Внезапный грохот, разнёсшийся по маркету, отдаваясь эхом от стен, ошеломил «парня», сбив на секунды с толку. Но этого вполне хватило: Алексей выпрыгнул из-за прилавка, выпустив из игрушечного пистолета тому в лицо два залпа разлетевшихся дробью пулек. «Плохой парень», дико визжа от неожиданности и дикой боли, выронил пистолет из рук и схватился за лицо, вереща что-то похожее на: «Я ничего не вижу».
– Аста ла виста!
Алексей ударом по голове вырубил «плохого парня» и направился к холодильникам с замороженными продуктами, где пряталась девушка…»
…Гаврилов прошёл на кухню и достал из холодильника пачку шестипроцентного молока, сделав два больших глотка, после чего рукавом куртки камуфляжного костюма вытер рот.
– Как он? – негромко спросил подошедший к Алексею майор Архангельский, кивая в сторону Разумовского, ковырявшего пальцами в ушах от гула, всё ещё стоявшего в голове.
– Быстро схватывает, – ответил Гаврилов, – конечно, за такое короткое время всему необходимому не научишь, но кое-какие приемы с пистолетами и «Калашниковым» он всё же освоил, чтобы не быть застигнутым врасплох.
Архангельский похлопал его по плечу:
– Хорошо, Алексей.
«Матрицу» братьев Вачовски Разумовский считал одним из лучших фильмов с Киану Ривзом. И хотя к поклонникам творчества этого актера он себя не причислял, а даже находил его нелепым из-за кривоватой походки, но, определенно, «Матрица» без Киану уже совсем не «Матрица». Но больше всего Серёже нравилась вложенная в основу ленты революционная идея, что твоя жизнь – это сон, и что всё происходит не столько с тобой, сколько с твоим сознанием.
Как там говорил Нео?
«Мне не нравится идея невозможности изменять собственную жизнь».

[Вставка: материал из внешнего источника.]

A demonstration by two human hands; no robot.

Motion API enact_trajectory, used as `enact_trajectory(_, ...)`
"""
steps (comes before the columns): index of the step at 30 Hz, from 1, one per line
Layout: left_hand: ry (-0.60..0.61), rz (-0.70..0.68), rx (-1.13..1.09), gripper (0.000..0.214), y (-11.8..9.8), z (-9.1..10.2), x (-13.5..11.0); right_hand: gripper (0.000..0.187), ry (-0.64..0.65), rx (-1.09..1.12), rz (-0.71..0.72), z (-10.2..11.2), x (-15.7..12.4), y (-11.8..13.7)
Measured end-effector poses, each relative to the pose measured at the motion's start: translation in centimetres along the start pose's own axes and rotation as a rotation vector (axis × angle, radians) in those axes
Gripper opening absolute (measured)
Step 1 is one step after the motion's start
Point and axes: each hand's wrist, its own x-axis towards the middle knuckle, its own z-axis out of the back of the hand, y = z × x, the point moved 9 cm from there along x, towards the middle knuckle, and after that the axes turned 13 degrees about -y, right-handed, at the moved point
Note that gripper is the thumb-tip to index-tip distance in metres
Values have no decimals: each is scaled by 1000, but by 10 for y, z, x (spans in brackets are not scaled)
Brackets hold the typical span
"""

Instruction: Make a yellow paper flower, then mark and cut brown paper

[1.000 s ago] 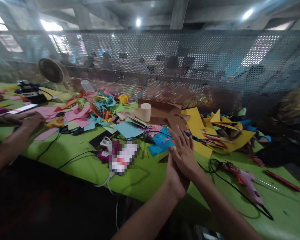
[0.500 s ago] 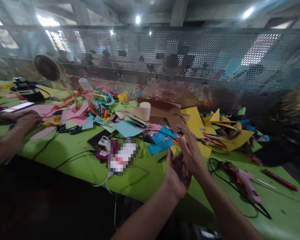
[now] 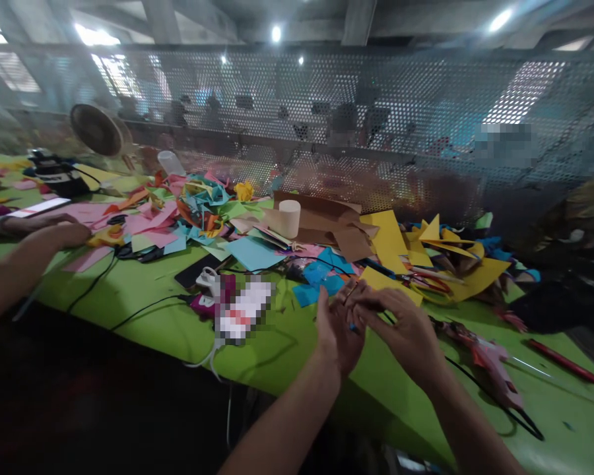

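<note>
My left hand (image 3: 344,333) is held palm up above the green table, its fingers curled and the thumb apart. My right hand (image 3: 400,323) meets it from the right, thumb and fingers pinched together at the left fingertips. What the fingers hold is too small and dark to make out. A tiny blue spot (image 3: 353,327) shows at my left palm. Just beyond the hands lie blue paper pieces (image 3: 319,280) and yellow paper sheets (image 3: 383,237). A pink glue gun (image 3: 492,366) rests to the right of my right hand.
Left of my hands are a blurred-screen phone (image 3: 245,310) and a purple power adapter (image 3: 210,300) with cables. Paper scraps (image 3: 198,208), scissors (image 3: 428,282), a cream cylinder (image 3: 290,219) and a red pen (image 3: 564,361) lie about. Another person's arm (image 3: 34,254) reaches in at left.
My right hand has turned from stretched-out fingers against the left hand to a pinch at its fingertips. My left hand has shifted slightly left. The other person's hand moved slightly.
</note>
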Motion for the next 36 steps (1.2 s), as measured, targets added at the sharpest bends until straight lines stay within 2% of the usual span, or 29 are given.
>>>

Как верно подмечено! Особенно в существующей действительности. Лежащий на полу Разумовский откатился в сторону от приблизившегося противника, стремящегося нанести удар прямой ногой. Насколько позволяли оставшиеся, но с каждой секундой тающие физические силы, он быстро поднялся на ноги и встал в защитную стойку. Тело ломило от ударов, уклониться от которых с каждым разом становилось всё тяжелее, и счет которым он уже давно потерял. Взгляд затуманился, разум отключился, предоставив управление телом инстинктам и чувству самосохранения.